Nm in Small RNAs Silencing Pathways

Small non-coding RNA (sncRNA) pathways regulate gene expression through transcriptional or post-transcriptional silencing. These pathways include miRNAs, siRNAs, and piRNAs, which guide Argonaute (Ago) proteins to target mRNAs. Nm modification at the 3'-end of these RNAs, catalyzed by HENMT1, is crucial for stability, especially in the PIWI/piRNA pathway protecting germ cells from transposable elements. In mice, Henmt1 mutation disrupts spermatogenesis, leading to infertility due to piRNA instability. In humans, HENMT1 is expressed in germ cells and implicated in testicular germ cell tumors. Despite its germline role, piRNAs are also found in somatic cells across species, suggesting broader functions. In Drosophila, HENMT1 affects somatic-piRNA processes and neurodegeneration, highlighting its significance beyond germ cells.

In conclusion, Nm modifications play diverse roles in RNA biology, influencing stability, structure, and function across various RNA species.
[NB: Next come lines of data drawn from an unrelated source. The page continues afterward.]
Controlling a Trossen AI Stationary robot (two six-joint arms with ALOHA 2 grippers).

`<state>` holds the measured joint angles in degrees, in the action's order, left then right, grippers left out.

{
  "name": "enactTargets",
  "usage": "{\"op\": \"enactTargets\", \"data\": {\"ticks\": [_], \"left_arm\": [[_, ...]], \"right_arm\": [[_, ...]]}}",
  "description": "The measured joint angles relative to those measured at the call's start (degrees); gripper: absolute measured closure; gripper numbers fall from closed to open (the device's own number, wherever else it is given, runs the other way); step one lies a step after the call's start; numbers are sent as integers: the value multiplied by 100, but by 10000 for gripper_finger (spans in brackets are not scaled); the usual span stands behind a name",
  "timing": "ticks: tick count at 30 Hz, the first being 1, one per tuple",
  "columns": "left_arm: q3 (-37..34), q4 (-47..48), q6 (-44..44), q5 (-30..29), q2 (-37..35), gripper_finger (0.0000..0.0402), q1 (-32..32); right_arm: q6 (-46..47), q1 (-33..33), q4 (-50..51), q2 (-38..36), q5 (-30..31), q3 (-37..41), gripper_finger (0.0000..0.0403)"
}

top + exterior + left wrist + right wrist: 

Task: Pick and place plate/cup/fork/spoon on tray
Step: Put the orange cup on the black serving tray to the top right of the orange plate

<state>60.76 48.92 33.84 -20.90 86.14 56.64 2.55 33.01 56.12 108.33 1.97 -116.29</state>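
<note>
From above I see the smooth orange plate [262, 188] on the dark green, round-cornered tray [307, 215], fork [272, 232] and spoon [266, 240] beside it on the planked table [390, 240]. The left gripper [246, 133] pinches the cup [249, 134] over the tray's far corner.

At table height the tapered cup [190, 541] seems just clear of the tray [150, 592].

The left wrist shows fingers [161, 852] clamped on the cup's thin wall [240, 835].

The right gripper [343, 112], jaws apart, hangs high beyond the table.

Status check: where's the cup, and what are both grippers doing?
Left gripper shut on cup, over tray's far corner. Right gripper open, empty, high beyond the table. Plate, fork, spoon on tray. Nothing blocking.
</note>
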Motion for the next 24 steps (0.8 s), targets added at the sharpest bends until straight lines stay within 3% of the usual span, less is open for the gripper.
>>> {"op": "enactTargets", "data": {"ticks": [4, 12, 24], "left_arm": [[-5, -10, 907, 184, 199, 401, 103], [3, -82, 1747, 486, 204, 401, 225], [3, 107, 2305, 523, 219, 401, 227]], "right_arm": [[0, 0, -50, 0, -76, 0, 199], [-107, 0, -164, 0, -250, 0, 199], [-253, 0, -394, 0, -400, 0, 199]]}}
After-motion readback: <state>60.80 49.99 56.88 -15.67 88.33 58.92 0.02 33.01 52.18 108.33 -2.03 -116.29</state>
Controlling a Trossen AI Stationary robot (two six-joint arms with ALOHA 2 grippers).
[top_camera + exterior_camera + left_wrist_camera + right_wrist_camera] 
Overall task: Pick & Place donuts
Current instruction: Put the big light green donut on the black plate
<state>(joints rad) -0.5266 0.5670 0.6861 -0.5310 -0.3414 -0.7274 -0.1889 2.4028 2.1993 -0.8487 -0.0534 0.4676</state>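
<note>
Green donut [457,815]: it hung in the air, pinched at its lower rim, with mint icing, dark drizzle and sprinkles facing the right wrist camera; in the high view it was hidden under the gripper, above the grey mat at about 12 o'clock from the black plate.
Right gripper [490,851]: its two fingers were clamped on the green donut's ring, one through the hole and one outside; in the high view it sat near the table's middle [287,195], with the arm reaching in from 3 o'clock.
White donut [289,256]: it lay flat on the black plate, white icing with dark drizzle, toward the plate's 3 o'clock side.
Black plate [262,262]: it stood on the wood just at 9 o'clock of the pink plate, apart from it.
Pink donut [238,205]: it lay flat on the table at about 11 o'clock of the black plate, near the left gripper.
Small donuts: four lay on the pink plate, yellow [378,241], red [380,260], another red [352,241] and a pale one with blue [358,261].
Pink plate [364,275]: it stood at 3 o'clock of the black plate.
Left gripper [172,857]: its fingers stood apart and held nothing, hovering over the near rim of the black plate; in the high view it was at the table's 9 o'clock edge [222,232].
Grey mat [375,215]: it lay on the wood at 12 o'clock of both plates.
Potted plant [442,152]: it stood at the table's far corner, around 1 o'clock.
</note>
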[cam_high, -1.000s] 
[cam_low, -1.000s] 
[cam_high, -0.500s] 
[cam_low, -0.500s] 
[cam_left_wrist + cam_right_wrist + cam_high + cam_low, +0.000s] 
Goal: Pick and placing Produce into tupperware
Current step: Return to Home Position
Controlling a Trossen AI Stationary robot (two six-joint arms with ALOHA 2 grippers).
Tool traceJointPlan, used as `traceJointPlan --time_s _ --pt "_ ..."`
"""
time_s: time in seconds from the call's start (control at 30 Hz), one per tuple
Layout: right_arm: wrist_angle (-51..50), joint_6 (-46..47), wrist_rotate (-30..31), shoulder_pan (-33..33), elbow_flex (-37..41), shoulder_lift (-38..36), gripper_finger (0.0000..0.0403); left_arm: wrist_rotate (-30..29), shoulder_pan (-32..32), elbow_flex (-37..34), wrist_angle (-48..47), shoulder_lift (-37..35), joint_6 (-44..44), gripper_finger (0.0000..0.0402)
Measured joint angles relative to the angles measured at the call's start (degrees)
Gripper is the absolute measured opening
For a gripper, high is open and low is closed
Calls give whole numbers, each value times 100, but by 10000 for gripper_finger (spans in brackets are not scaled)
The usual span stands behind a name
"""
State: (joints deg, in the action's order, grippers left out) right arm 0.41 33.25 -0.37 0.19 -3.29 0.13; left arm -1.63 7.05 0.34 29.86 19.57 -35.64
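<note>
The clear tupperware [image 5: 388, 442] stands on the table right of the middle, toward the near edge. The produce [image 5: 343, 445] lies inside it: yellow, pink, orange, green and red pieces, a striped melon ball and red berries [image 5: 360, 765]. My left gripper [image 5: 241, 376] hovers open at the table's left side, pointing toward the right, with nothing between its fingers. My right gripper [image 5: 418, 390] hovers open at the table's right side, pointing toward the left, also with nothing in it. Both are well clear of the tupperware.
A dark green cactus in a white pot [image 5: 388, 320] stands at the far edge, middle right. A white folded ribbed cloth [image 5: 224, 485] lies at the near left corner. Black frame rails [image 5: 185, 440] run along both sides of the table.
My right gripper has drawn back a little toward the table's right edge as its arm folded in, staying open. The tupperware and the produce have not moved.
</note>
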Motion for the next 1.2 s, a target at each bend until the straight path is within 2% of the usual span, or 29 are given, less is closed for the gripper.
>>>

With implications in crucial cellular processes and diseases ranging from neurodevelopmental disorders to cancer, the study of Nm modifications continues to uncover their intricate mechanisms and broad impact on health and disease.

References

1. Dimitrova D.G., et al. RNA 2'-O-methylation (Nm) modification in human diseases. Genes. 2019, 10(2): 117.
2. Jaafar M., et al. 2' O-Ribose methylation of ribosomal RNAs: natural diversity in living organisms, biological processes, and diseases. Cells. 2021, 10(8): 1948.